Work item: For the word "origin", copy every line of the material that includes it.

Given data:
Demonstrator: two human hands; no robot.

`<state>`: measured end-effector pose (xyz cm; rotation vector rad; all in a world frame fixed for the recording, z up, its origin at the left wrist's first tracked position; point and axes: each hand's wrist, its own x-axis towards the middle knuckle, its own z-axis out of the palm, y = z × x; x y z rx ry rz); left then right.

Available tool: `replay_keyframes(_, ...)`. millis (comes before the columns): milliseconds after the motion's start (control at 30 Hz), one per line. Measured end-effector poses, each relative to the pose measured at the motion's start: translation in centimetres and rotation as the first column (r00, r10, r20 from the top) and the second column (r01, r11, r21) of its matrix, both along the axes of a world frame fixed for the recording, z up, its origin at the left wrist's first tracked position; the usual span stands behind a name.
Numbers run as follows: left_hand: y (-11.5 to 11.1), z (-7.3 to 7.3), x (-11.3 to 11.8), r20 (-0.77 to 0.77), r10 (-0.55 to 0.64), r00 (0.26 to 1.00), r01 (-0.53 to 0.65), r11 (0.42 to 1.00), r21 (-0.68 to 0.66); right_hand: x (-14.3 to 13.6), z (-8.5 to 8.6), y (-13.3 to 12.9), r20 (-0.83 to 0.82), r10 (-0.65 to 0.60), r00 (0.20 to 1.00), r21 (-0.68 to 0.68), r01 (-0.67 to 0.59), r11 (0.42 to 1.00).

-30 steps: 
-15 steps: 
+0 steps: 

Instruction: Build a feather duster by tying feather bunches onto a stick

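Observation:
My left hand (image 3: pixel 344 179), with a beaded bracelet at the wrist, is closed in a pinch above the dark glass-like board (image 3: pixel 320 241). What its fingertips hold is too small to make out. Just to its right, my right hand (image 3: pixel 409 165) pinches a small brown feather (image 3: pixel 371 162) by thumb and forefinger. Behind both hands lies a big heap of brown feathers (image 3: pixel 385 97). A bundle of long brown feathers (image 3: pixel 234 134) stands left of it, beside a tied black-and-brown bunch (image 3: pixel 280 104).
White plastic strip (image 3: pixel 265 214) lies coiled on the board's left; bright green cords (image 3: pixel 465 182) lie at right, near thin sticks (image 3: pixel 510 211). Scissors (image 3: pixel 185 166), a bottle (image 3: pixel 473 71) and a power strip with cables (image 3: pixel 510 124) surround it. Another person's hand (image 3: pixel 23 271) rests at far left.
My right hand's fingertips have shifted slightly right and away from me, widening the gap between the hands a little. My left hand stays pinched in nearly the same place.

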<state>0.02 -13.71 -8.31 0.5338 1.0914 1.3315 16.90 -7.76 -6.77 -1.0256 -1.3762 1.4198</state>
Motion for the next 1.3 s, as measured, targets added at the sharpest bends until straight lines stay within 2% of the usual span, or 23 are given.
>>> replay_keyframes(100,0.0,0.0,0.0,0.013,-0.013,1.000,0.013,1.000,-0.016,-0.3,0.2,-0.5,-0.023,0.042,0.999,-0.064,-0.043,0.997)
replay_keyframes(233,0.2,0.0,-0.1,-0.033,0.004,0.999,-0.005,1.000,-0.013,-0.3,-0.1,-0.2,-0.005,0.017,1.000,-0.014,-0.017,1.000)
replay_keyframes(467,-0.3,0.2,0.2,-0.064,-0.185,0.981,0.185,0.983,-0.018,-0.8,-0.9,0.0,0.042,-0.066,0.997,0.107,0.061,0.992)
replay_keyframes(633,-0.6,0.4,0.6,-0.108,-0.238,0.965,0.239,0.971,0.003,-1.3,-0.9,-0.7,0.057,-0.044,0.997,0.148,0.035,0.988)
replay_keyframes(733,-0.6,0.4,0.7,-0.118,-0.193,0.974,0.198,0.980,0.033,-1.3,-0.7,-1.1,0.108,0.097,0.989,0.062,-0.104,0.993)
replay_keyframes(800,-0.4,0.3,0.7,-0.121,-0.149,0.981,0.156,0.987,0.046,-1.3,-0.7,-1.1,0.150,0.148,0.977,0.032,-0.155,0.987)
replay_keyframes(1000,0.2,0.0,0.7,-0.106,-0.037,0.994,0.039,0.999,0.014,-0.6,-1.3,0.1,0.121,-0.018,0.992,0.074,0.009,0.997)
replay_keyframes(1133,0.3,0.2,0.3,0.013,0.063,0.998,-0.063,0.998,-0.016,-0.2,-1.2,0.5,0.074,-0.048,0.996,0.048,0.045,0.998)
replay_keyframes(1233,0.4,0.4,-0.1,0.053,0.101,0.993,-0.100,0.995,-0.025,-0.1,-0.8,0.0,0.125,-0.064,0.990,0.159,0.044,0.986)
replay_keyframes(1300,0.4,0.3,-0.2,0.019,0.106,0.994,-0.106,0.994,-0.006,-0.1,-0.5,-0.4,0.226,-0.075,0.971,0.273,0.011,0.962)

Answer to this problem:
`<state>`: measured end-effector pose (xyz cm; rotation vector rad; all in a world frame fixed for the recording, z up, its origin at the left wrist's first tracked position; point and axes: each hand's wrist, its own x-axis towards the middle knuckle, its own z-axis out of the palm, y = z × x; x y z rx ry rz); left then right.
Available tool: `replay_keyframes(_, ...)`. millis (comes before the columns): milliseconds after the motion's start (control at 30 Hz), one per line. Measured end-effector poses, each relative to the pose measured at the motion's start: translation in centimetres and rotation as the first column (r00, r10, r20 from the top) and the second column (r01, r11, r21) of its matrix, both along the axes of a world frame fixed for the recording, z up, its origin at the left wrist's first tracked position; the usual span stands behind a name.

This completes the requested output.